Using the listing below, report all lines holding the word "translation".

○ ○ ○ ○ ○ ○ ○

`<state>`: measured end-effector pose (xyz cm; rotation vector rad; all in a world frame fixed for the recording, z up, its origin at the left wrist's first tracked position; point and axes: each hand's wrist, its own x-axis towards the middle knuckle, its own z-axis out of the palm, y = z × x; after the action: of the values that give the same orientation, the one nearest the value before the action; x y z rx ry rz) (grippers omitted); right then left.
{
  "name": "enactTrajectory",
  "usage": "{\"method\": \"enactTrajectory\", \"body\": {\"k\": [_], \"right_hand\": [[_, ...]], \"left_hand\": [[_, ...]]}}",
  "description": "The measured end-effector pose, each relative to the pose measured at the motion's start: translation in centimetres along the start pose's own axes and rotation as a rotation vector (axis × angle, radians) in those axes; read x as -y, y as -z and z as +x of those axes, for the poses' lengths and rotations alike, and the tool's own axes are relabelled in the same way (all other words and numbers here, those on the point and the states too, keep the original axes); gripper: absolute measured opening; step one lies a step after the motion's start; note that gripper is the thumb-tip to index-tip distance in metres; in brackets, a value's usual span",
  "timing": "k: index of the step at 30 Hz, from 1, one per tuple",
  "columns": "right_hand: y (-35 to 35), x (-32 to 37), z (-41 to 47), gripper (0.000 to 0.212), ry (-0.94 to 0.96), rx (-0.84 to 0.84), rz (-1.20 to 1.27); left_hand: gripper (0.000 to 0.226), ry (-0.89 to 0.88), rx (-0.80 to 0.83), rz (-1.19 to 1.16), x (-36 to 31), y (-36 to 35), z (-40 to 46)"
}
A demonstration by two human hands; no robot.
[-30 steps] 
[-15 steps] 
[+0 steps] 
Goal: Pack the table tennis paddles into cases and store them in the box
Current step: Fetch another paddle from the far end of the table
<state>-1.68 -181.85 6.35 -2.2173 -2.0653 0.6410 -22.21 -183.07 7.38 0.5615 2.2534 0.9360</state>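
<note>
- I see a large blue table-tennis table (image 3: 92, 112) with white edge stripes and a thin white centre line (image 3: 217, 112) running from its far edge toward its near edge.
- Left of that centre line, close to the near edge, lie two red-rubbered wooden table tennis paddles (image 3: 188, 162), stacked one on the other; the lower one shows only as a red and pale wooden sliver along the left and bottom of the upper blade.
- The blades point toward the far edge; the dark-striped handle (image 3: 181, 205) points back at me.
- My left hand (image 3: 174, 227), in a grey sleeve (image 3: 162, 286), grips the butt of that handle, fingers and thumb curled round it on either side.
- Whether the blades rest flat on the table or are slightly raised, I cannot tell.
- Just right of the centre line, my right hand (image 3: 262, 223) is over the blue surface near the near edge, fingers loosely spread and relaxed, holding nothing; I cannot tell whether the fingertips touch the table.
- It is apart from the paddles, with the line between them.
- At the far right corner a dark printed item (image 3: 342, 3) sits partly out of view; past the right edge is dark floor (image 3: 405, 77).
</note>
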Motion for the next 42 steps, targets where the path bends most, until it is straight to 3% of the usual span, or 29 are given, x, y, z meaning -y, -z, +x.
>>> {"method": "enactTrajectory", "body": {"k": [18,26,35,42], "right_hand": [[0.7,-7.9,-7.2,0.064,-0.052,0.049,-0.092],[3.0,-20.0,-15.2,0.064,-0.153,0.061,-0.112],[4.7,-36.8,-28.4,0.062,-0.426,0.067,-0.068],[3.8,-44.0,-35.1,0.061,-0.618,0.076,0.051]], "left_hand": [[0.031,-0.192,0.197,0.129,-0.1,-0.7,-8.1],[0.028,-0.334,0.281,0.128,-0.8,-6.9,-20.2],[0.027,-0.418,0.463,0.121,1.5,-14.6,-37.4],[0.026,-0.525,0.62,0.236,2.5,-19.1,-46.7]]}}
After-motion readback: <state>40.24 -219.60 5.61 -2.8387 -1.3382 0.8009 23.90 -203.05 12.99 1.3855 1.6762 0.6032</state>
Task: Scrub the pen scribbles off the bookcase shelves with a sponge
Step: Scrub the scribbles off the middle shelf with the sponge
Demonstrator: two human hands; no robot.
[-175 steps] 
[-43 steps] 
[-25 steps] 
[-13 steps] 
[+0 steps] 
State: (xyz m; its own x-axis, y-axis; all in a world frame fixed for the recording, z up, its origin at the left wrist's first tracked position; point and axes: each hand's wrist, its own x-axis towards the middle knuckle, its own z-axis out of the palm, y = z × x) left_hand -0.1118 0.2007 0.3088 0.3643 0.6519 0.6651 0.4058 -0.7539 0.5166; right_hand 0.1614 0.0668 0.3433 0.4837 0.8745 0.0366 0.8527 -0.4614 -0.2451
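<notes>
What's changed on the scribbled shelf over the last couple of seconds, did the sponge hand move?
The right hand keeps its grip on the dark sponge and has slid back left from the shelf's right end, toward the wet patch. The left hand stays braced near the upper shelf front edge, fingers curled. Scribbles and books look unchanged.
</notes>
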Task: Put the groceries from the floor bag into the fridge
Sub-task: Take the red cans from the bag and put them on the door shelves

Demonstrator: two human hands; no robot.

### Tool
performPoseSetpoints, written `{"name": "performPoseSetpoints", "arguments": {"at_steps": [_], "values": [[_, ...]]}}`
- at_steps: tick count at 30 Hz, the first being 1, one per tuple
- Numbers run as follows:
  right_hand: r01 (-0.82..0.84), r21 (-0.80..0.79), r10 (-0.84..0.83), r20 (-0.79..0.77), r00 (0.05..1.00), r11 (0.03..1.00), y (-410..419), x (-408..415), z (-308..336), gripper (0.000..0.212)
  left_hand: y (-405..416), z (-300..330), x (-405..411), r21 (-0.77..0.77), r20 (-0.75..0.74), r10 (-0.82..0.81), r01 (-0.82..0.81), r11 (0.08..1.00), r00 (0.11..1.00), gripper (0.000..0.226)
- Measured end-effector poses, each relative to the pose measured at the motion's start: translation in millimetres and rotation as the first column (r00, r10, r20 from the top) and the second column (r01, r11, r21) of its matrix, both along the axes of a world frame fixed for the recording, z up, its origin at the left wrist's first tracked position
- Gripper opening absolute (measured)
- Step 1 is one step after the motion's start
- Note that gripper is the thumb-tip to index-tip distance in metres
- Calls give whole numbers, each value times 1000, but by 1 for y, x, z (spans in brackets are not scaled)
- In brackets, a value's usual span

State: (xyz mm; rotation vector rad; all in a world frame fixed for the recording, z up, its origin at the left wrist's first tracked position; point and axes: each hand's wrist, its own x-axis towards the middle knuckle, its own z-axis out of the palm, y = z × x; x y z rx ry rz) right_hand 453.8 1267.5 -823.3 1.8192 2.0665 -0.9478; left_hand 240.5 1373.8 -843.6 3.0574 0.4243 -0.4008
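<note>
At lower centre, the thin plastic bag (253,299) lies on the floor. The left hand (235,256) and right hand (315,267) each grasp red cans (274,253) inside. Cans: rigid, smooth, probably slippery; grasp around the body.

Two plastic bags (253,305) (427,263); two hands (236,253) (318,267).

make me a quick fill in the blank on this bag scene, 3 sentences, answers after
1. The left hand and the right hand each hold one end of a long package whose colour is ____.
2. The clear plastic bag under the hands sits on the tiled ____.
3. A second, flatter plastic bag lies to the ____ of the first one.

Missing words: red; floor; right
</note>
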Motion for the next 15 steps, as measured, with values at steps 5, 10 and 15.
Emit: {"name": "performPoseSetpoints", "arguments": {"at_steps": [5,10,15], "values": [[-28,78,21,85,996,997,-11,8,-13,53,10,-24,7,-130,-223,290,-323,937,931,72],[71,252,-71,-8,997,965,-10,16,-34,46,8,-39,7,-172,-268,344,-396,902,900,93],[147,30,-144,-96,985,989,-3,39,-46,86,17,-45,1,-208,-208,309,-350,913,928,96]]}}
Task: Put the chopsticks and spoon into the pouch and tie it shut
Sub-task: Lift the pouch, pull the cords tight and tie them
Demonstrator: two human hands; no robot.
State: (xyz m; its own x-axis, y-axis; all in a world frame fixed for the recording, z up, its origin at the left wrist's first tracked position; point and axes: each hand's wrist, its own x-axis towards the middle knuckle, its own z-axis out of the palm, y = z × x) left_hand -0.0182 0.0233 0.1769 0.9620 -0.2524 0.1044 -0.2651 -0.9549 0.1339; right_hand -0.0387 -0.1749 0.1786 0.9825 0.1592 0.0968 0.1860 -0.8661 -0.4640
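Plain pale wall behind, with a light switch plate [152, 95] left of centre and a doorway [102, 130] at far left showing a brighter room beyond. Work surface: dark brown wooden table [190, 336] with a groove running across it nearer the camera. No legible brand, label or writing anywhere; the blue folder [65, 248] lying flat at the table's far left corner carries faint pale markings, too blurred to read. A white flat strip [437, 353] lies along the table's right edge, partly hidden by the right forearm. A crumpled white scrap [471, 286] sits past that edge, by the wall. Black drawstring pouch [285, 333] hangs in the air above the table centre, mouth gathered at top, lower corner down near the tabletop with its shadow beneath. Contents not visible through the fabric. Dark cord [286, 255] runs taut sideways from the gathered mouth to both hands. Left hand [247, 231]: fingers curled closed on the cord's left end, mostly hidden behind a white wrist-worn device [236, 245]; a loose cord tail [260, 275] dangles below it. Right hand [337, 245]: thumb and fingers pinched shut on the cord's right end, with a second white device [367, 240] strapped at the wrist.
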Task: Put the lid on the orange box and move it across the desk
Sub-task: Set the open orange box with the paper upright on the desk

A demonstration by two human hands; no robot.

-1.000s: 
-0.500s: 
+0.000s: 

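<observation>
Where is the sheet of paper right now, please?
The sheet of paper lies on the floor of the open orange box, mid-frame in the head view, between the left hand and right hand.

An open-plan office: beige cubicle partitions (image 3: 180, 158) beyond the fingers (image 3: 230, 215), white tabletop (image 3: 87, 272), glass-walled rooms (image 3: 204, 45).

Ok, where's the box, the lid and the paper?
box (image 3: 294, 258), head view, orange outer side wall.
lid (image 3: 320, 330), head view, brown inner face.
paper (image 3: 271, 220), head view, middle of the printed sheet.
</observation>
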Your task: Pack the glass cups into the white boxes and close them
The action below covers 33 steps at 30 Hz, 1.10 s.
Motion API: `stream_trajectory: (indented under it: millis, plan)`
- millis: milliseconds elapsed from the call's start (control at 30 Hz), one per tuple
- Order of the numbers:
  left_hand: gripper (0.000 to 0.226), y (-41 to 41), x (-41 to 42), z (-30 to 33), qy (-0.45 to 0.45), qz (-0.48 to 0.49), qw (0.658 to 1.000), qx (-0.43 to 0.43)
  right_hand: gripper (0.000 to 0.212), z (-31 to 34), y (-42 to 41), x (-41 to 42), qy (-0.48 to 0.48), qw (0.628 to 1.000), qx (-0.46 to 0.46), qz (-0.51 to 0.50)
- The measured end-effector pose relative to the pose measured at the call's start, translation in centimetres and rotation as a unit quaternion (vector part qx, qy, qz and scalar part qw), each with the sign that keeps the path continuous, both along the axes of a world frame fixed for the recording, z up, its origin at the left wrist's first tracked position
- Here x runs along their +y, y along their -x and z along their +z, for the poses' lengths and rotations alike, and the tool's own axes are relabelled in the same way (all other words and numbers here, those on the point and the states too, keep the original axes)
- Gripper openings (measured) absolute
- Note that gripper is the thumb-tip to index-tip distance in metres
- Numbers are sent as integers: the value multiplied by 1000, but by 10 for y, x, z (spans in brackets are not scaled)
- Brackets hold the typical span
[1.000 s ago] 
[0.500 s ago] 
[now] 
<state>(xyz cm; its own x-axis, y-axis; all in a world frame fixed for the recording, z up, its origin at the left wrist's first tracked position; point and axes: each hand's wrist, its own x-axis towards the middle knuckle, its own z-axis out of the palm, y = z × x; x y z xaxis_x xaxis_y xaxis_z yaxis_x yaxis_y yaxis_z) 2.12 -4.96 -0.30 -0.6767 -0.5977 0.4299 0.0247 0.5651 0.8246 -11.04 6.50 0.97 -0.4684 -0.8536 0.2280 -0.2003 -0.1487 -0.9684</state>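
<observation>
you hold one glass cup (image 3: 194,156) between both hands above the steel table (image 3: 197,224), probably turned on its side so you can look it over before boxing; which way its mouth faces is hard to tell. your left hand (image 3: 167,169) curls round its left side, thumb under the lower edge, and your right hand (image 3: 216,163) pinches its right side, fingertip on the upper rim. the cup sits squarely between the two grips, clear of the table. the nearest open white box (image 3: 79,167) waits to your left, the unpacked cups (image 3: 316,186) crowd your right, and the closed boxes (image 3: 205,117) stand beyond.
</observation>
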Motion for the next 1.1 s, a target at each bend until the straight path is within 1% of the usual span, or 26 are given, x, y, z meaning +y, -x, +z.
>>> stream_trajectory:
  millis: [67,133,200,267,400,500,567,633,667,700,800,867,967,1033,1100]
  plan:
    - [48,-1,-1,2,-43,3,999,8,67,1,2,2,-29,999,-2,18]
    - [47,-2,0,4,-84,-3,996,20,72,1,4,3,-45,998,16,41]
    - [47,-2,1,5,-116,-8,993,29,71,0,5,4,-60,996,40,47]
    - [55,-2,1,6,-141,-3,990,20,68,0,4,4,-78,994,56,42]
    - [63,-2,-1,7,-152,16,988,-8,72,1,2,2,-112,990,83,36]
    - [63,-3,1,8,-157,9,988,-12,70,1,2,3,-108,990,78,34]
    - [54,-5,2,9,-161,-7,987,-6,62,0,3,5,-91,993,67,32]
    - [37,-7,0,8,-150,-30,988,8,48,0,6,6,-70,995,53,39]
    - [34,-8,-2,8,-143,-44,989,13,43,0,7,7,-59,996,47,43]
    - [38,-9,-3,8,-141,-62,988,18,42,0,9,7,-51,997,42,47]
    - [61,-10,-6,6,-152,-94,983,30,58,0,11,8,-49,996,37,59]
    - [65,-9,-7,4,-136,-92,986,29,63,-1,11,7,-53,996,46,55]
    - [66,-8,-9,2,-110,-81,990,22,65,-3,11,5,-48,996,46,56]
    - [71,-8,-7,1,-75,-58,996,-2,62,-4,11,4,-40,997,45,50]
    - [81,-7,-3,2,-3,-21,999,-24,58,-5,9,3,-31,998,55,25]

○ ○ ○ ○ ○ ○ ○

Answer to the exercise:
  "description": "The measured end-effector pose, each relative to the pose measured at the motion's start: translation in centimetres along the start pose's own axes and rotation as a rotation vector (axis × angle, radians) in those axes; read x as -y, y as -z and z as +x of those axes, for the poses' lengths and rotations alike, and the tool's own axes are relabelled in the same way (all other words and numbers here, those on the point and the states too, keep the original axes); gripper: absolute measured opening; step one lies a step after the motion's start; note that gripper is the thumb-tip to index-tip distance in metres; in brackets, a value's usual span",
- Measured end-effector poses, each relative to the pose measured at the motion's start: translation in millimetres and rotation as the first column (r00, r10, r20 from the top) and the second column (r01, r11, r21) of its matrix, both along the axes of a world frame fixed for the recording, z up, its origin at the left wrist's first tracked position
- The measured end-effector pose relative to the pose measured at the call's start, translation in centimetres and rotation as a unit quaternion (vector part qx, qy, qz and scalar part qw), each with the sign that keeps the path continuous, both along the axes of a world frame fixed for the recording, z up, its origin at the left wrist's first tracked position

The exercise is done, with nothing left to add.